Nice work.  I run into that some issue with the live center sometimes.  I usually resort to a dead center, but this is sweet.


----------



## Ed ke6bnl (Dec 19, 2016)

Is that one bearing doing the thrust and rotational work? 

Sent from my SM-G930V using Tapatalk


----------



## RJSakowski (Dec 19, 2016)

Nice, Mike.

Here is one which I made when I was involved with some tiny machining work.  I used bearings from a hard disk drive and the 1/8" shank from a broken printed circuit board drill for the center.  The shank is 1/4" and it fits into the 1/4" Albrecht chuck pictured.  The brass on the right is an adjustable centering mount.  At the time, I was drilling holes as small as .008" in diameter with carbide drills so the chuck had to be centered to sub thousandths both horizontally and vertically.  To pot the holes, I used a 00000 center drill with a .010" tip.  If it started off center, the tip would disintegrate as soon as the body of the center drill touched.


----------



## barnett (Dec 19, 2016)

I may be confused, what holds the shaft in?


----------



## BRIAN (Dec 20, 2016)

Hi Tom and  Ed
 Ed  the ball bearing takes all the load It was from a hammer drill of 13 mm capacity so it should be enough the bush keeps the shaft stable by being as far away as possible from the front bearing.
Tom the shaft is retained by its fit in the ball bearing. when under load the shaft is pushed harder onto its seat so it is impossible for it to loosen.
Thank you for your interest. and have a Merry Christmas.    Brian.


----------



## Ed ke6bnl (Dec 20, 2016)

BRIAN said:


> Hi Tom and  Ed
> Ed  the ball bearing takes all the load It was from a hammer drill of 13 mm capacity so it should be enough the bush keeps the shaft stable by being as far away as possible from the front bearing.
> Tom the shaft is retained by its fit in the ball bearing. when under load the shaft is pushed harder onto its seat so it is impossible for it to loosen.
> Thank you for your interest. and have a Merry Christmas.    Brian.

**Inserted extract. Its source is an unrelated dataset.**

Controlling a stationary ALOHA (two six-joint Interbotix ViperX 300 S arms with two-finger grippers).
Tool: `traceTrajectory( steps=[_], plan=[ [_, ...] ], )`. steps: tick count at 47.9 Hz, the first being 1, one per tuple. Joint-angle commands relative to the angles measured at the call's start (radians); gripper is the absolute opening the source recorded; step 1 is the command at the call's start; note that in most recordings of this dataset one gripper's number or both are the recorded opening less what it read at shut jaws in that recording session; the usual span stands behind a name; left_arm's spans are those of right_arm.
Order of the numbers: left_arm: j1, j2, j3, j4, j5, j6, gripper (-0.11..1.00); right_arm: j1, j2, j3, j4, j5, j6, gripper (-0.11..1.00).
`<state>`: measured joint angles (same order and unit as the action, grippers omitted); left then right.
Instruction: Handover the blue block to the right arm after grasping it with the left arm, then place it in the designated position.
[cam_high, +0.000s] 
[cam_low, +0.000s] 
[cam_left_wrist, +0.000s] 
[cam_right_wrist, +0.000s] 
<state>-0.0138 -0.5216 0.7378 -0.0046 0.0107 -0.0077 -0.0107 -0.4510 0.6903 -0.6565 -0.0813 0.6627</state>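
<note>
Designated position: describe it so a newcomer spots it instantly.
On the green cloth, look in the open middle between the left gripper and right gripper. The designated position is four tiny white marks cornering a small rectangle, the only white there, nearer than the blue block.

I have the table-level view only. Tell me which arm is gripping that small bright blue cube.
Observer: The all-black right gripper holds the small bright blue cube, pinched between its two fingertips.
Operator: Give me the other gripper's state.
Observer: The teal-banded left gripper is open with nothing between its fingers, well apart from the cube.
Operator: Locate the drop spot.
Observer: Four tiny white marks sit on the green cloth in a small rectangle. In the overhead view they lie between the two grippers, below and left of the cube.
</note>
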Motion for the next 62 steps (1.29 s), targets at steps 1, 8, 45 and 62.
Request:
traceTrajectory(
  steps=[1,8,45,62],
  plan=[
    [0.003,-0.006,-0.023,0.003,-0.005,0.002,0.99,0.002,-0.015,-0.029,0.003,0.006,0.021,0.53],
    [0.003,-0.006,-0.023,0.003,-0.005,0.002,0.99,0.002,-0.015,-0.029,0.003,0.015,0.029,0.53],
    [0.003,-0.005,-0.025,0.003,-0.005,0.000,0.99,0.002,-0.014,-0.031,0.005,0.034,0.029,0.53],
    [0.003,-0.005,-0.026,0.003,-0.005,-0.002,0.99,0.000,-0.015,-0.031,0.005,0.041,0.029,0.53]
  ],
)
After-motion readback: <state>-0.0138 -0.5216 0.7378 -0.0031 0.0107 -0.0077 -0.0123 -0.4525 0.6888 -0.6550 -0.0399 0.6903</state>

I always thought that a small indent on the shaft and a ball bearing set in the bottom would serve as a thrust bearing would be good, never got around to making one though.


----------



## BRIAN (Dec 20, 2016)

Hi Ed
I thought along those lines but I think that if you take any load from the main bearing it will start to float and loose it's accuracy after all it is the angular load that keeps the bearing  running true .
Brian.


----------



## Big Bore Builder (Dec 22, 2016)

Ed ke6bnl said:


> I would like a really long snout, but not going to purchase on, they are too expensive, but would/will make one for my live center that suppose to have interchangeable tips. Don't have them because I bought it used and cheap on ebay and did't even realize it was made for interchangeable tips, picture was poor price was good and run true ans smooth




I made the one in the upper left of the photo.  Sometimes you need a longer "snout"!

All are no. 3 taper.


----------